Publié le 27 janvier
Agence France-Presse

Un tribunal de Tachkent, la capitale, a reconnu coupable mercredi le blogueur Fazilkhodja Arifkhodjaïev de « production, stockage, distribution ou présentation de matériaux qui menacent la sécurité et l’ordre publics », a précisé l’avocat Sergueï Maïorov.

Selon lui, les matériaux en question, c’était une publication sur Facebook qui en mars 2021 posait la question de savoir s’il était approprié pour un musulman de féliciter les adeptes des autres religions à l’occasion des fêtes non musulmanes.

« C’était le seul délit pour lequel il était jugé. L’expertise publique a affirmé qu’il diffusait du fondamentalisme religieux », a indiqué l’avocat.

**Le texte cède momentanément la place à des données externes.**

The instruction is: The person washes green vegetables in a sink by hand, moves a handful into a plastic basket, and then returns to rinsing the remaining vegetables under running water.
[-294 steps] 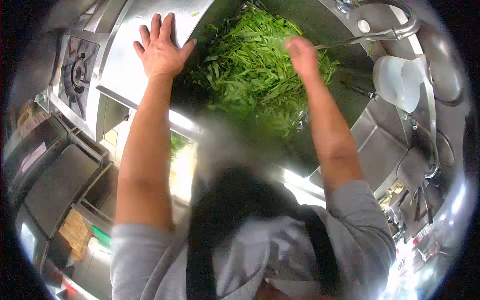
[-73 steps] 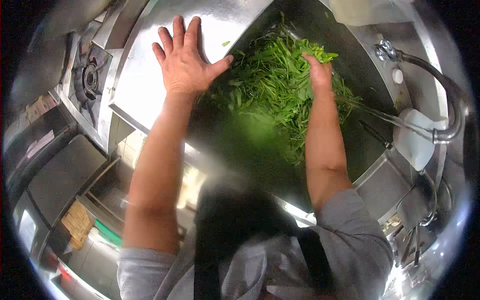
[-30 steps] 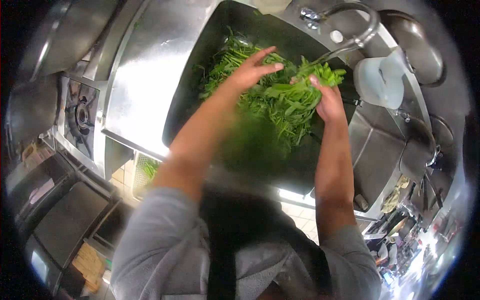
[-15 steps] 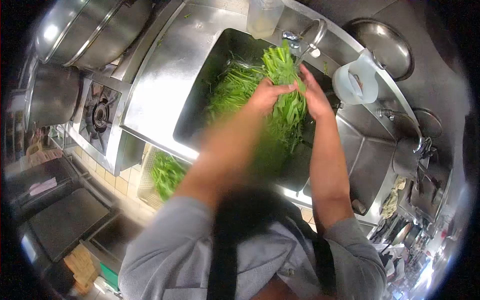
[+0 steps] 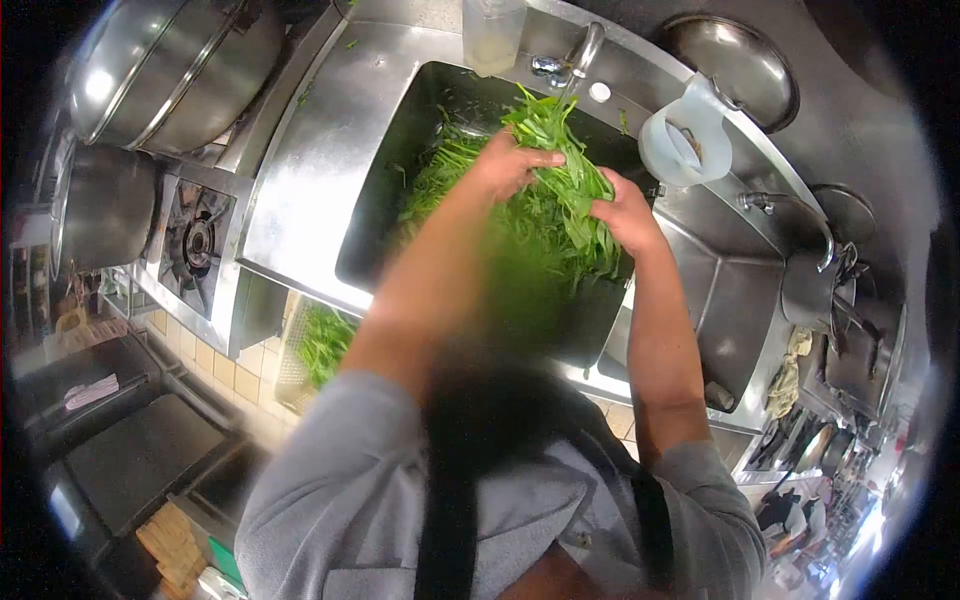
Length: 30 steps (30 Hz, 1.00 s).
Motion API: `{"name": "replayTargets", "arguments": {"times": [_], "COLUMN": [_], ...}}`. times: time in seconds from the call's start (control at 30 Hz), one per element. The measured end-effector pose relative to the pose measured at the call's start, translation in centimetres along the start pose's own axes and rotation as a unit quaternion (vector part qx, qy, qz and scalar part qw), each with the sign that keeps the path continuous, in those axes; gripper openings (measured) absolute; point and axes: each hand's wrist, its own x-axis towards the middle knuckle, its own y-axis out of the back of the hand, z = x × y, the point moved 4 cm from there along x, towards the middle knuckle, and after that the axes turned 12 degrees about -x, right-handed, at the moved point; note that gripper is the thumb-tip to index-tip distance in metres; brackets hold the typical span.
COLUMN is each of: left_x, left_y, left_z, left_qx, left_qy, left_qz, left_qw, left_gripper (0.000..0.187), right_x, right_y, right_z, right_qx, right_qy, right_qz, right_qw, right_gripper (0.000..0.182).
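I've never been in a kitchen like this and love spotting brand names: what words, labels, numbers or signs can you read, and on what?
No readable text.
Plastic jug: no lettering I can make out.
Large steel pot: none I can make out.
Leafy greens: none visible.
Cluttered shelving at lower right: too small and blurred to tell.

Wearing grey shirt, short sleeves creasing loosely; two broad black straps running down over shirt.
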Motion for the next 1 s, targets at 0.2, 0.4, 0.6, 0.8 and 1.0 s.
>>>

M. Arifkhodjaïev n’était même pas l’auteur de cette publication qu’il a juste partagée sur Facebook, a assuré Me Maïorov, en affirmant que son auteur — un autre utilisateur de ce réseau social — a depuis supprimé l’original.

L’islam est la religion dominante dans ce pays d’environ 35 millions d’habitants, mais le pouvoir en place, qui se veut laïc, maintient un contrôle strict sur toute forme d’expression religieuse depuis la fin de l’URSS, au prétexte de lutter contre l’extrémisme.

En décembre, l’ONG Human Rights Watch a déclaré dans un communiqué craindre que M. Arifkhodjaïev, un blogueur « connu pour sa critique de la politique religieuse restrictive du gouvernement ouzbek », ne soit maltraité en prison.

Depuis son arrivée à la tête de l’État ouzbek en 2016, le président Chavkat Mirzioïev a introduit des réformes levant la chape de plomb instituée par son prédécesseur, l’autoritaire Islam Karimov, qui réprimait toute forme d’opposition et combattait également tous les signes extérieurs de piété.

Les autorités ouzbèkes ont aussi libéré plusieurs journalistes emprisonnés sous Karimov.

Mais l’arrestation à grand renfort de perquisitions, puis la condamnation l’année dernière à six ans et demi d’emprisonnement du blogueur Otabek Sattoriï, reconnu coupable d’« extorsion » et de « diffamation » a laissé craindre aux ONG de défense des droits humains un brutal retour en arrière.